WHAT WOULD CHER DO? A Conversation with Shari Elf

Shari Elf and the World Famous Crochet Museum | Antakly Projects
Antakly ProjectsShari Elf
Folk Art · Joshua Tree

Shari Elf

A self-described roadside attraction who makes good and sturdy art from trash, owns a museum devoted to crochet, and built a whole world outside the one the rest of us are handed.

Shari Elf standing at the entrance of her Art Queen shop in Joshua Tree
Shari Elf at Art Queen, Joshua Tree

In 2011 I somehow came across a What Would Cher Do? t-shirt and had to know who made it. That led me to Shari Elf, and to the interview you are about to read. Then years passed and I forgot all about her. Until one afternoon, wandering Joshua Tree with a friend, I stumbled into a complex called Art Queen and was transported into a wonderland, a roadside world of recycled folk art and a museum devoted entirely to crochet. Halfway through the best day either of us had had in ages, it hit me. This was the artist I had featured a decade earlier. I had never seen anything like it. What stayed with me was the proof of the thing: that if you really want to, you can build your own world and step out of the system the rest of us are told to live inside, and put your passions, your imagination, and your values first. That is Shari Elf. Here, at last, is the interview.


The Artist

Shari is a folk artist, clothing designer, musician, singer-songwriter, performer, and seamstress. She was born in Edmonds, Washington, moved to Maui at ten, and earned a BFA from Pacific Lutheran University, which, she says, did not damage her creativity too much. Since 1994 she has made her living from her good and sturdy art from trash, first at the flea markets of Los Angeles, now mostly through her website. She was a presenter at the 2003 TED Conference and the 2010 gift artist at the Santa Monica Museum of Art. There is music too: a 2001 debut record, I'm Forcing Goodness Upon You, and a band called the Kittens, named for the feral cat, Inky, who keeps her company while she works from her cabin in Morongo Valley.

The World Famous Crochet Museum

She owns the World Famous Crochet Museum, although, in a detail that tells you everything, she does not crochet. The curator, she insists, is a crocheted alligator named Bunny. Her little store and studio sit beside it inside Art Queen, the complex owned by artist Randy Polumbo, which also holds galleries, apartments, performance stages, and the fabulous Beauty Bubble Salon and Museum. The gallery shows a new artist every month. People now come to Joshua Tree specifically to see the museum, which she greets with a mixture of pride and wariness about what tourism does to a town.

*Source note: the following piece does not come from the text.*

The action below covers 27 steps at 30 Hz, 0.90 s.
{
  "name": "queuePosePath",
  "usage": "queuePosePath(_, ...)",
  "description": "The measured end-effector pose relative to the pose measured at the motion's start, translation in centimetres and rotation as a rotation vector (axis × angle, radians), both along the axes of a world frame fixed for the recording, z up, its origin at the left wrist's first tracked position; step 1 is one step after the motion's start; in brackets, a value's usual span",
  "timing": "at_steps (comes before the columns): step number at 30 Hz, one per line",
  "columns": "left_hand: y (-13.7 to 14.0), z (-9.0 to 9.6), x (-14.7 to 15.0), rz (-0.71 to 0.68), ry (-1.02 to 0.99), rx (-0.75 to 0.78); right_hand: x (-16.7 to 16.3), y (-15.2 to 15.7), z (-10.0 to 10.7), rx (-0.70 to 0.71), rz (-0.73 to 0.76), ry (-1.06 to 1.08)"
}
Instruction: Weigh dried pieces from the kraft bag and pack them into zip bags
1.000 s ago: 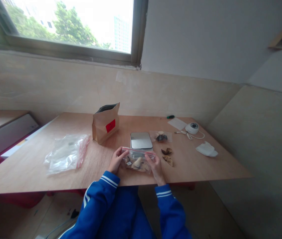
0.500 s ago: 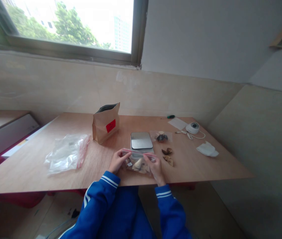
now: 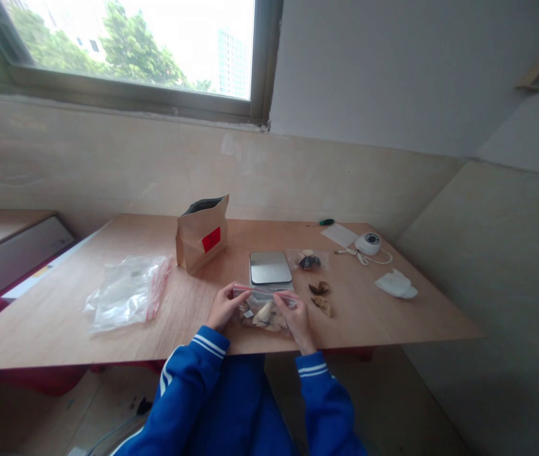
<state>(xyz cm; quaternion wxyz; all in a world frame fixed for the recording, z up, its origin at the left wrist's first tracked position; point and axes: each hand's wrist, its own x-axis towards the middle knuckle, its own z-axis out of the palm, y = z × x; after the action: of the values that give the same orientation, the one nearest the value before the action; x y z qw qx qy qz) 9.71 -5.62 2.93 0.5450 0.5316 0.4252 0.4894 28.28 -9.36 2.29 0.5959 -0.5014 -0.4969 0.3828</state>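
Left hand (image 3: pixel 222 306), right hand (image 3: pixel 299 316) angled inward — pinching a zip bag (image 3: pixel 263 315) along its top

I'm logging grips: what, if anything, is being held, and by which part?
A clear zip bag, its red-lined top edge pinched by left hand and right hand.

A scale (image 3: pixel 270 267) rests on the desk (image 3: pixel 383 323). At its near side, the left hand (image 3: pixel 222 307) and right hand (image 3: pixel 299 320) pinch a filled plastic bag (image 3: pixel 264 315) by its top edge. Left of the scale: upright paper pouch (image 3: pixel 196 244). Right of the scale: brown pieces (image 3: pixel 319 289).
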Motion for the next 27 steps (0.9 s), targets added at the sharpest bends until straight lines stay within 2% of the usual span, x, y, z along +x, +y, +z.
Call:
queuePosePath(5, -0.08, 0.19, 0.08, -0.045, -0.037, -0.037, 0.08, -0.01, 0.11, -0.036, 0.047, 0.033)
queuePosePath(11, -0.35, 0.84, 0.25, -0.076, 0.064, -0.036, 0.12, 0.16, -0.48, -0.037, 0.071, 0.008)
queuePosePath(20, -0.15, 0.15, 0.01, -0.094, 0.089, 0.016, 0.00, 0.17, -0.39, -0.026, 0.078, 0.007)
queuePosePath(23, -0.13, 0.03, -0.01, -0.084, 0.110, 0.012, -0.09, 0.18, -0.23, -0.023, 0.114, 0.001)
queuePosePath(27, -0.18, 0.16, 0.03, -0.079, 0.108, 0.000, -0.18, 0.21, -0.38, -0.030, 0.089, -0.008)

The lime green World Famous Crochet Museum building in the Joshua Tree desert
The World Famous Crochet Museum, Joshua Tree

Another Way to Do Life

Underneath the kitsch is something serious. Shari describes herself as being of service and living her purpose. In Los Angeles she went through phase after phase of people trying to build her music, art, and fashion into something for their own agenda, and she is quietly glad none of it worked. Her museum and store, she says, are a working example of another way to do life, one that does not follow the script the mainstream feeds us. What she loves most about Joshua Tree is its stillness, the clear air, the Milky Way most summer nights, and the chance, if you are not careful, of finding a coyote asleep under your bed.

I am right sized and following my bliss, with complete contentment.
Shari Elf

In Conversation

Greatest inspirations or influences?

Leonard Cohen, kids and their art, nature, my cat Inky. I am inspired by a lot of things. I just keep my ears, eyes, and mind open and get inspired wherever I am. I get inspired at the local beauty school, where I go for a shampoo and blowdry every week. I get inspired by the locals in Yucca Valley when I am at Vons or Stater Brothers and want to take their pictures.

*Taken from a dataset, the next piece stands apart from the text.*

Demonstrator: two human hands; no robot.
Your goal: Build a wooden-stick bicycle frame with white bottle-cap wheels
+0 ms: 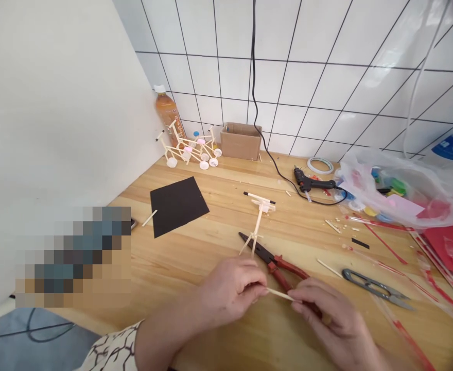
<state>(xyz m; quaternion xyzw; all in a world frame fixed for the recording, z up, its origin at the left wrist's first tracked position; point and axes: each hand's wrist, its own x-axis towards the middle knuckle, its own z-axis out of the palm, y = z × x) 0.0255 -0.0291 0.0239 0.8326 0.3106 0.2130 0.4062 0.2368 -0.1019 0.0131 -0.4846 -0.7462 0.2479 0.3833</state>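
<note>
A thin pale wooden stick is stretched between my two hands near the table's front edge. My left hand pinches its left end, and my right hand pinches the other end between thumb and fingers. Just beyond them lie red-handled pliers, their handles running partly behind my right hand. A small stick frame with a black-tipped crossbar rests by the plier jaws; my left hand is close to its near end.
Black card lies left. Finished stick bicycles, a drink bottle and a cardboard box stand by the wall. Rightward are a glue gun, a tape roll, thread snips and a plastic bag of caps.
</note>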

Most interesting response to your work so far?

Maybe it was Cher liking my What Would Cher Do? t-shirt, which Ron Zimmerman wore over to her house. Or, in 2001, just after my CD I'm Forcing Goodness Upon You came out, an email from a man who said he had lost his job and his girlfriend and was thinking of ending his life. He heard my CD, and said it gave him a new outlook. He got a new job, a new girlfriend, and that made me happy, even if he made all of it up.

Upcoming projects?

I am happy to be a featured artist in this year's High Desert Test Sites, the project started by Andrea Zittel, the world-renowned artist who lives in Joshua Tree. I am also planning a gospel revival, with a Southern Baptist church choir, to be held at the crochet museum. I once made my boyfriend stop so we could go into a tent revival in a small town in Missouri. I wanted to hear the music, because the people singing really have something to say.

Favorite websites, blogs, or publications?

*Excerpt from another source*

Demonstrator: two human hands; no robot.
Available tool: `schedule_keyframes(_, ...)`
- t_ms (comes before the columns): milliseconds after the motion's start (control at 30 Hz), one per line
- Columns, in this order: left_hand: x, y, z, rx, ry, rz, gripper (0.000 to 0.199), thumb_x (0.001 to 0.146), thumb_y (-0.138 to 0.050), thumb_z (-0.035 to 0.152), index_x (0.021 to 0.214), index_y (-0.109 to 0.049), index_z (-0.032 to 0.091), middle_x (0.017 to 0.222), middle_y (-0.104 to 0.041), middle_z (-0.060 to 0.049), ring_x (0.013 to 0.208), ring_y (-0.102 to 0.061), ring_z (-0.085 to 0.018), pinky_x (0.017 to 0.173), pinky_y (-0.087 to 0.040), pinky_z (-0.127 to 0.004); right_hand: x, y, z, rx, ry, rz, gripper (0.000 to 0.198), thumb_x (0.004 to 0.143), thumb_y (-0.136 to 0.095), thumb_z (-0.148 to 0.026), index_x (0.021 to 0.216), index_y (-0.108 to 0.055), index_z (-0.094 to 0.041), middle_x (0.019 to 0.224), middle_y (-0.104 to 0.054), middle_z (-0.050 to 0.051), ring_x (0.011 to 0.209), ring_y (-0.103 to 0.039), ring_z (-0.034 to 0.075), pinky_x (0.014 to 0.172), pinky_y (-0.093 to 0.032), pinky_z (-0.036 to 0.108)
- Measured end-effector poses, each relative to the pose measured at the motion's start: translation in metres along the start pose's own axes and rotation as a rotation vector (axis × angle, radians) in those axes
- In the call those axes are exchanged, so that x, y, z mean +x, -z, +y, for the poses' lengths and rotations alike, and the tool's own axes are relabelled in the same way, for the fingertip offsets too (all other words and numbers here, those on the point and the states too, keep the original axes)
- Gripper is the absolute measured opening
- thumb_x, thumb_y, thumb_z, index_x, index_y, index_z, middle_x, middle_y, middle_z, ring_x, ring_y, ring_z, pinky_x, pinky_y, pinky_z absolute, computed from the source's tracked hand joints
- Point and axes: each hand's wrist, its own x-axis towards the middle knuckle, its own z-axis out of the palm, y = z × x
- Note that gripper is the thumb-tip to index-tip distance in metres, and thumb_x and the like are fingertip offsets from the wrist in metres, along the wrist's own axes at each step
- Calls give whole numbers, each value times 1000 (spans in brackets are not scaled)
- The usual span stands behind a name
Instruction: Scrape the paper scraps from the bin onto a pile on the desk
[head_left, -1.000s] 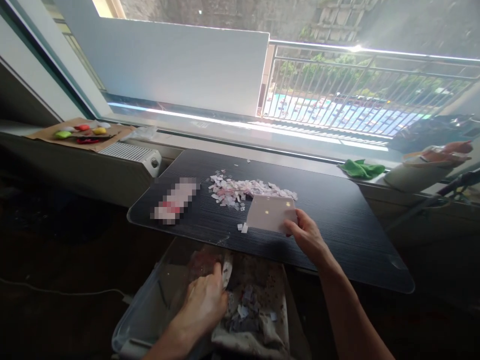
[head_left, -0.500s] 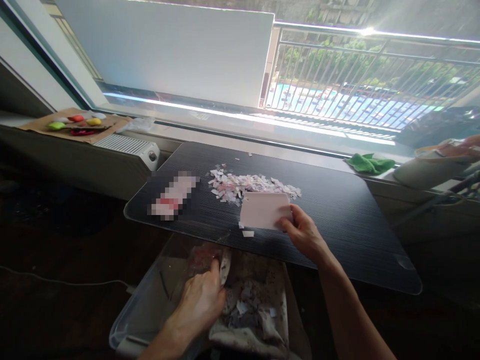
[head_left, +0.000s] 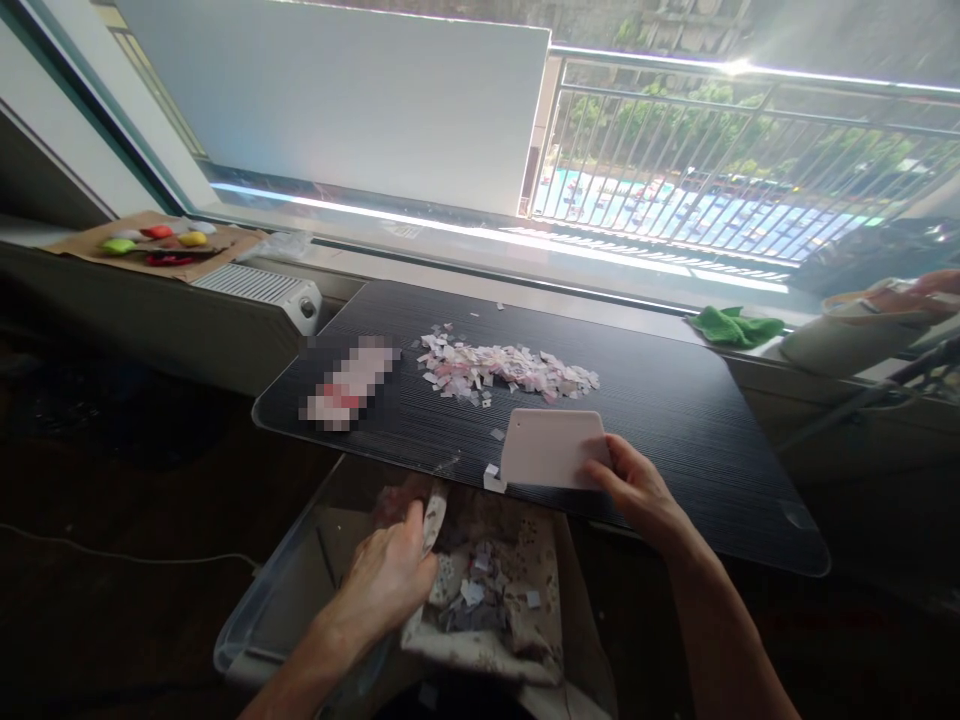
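Observation:
My right hand (head_left: 637,490) pinches a pale flat plastic scraper (head_left: 555,448) with a small hole in one corner. The scraper stands over the near edge of the dark table (head_left: 660,430). Paper scraps (head_left: 493,478) lie at its left lower corner, on the table's edge. Below the table, my left hand (head_left: 394,565) grips the rim of a spotted white cloth bag (head_left: 536,590), with its fingers partly hidden. More paper scraps (head_left: 480,595) lie inside the bag. Farther back on the table spreads a pile of small cut paper pieces (head_left: 510,368).
A blurred-out flat item (head_left: 352,385) lies at the table's left. A clear plastic bin (head_left: 251,610) stands below, beside the bag. On the sill are a green cloth (head_left: 735,326) and a brown board (head_left: 86,237) with colourful items. A white cable (head_left: 150,567) crosses the floor.
My right hand has drawn the scraper towards me and slightly right, to the table's near edge, with a few scraps in front of it. My left hand has shifted slightly left with the bag's rim.

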Motion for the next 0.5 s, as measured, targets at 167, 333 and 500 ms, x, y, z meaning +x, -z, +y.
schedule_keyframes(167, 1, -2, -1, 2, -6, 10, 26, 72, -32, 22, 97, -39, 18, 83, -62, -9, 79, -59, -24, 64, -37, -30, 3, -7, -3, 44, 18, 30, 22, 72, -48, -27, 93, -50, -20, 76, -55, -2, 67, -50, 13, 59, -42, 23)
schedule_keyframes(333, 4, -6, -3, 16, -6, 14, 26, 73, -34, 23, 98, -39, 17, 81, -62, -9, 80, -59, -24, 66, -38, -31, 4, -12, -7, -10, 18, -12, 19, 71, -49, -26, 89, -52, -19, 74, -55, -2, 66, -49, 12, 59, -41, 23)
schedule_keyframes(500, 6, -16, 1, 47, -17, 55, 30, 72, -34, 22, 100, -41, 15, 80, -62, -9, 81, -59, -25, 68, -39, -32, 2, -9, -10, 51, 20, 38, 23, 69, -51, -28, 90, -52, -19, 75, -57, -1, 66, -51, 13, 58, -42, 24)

I subscribe to a few fashion magazines for inspiration, W and Vogue I think, because I want to get back into designing clothes beyond the t-shirts. I make clothes for myself from recycled pieces I find at thrift stores, and often get compliments. I also love rawfamily.com, the Punk Kittens and Independent Woman animations at rathergood.com, and the gloriously named Museum of Bad Art.

Fashion icons, in your opinion?

Cher, of course. I do not follow mainstream news much, I do not have a TV, but I like people willing to take a fashion risk. I like to look at old ladies for inspiration, especially if they are wearing a hand-crocheted sweater.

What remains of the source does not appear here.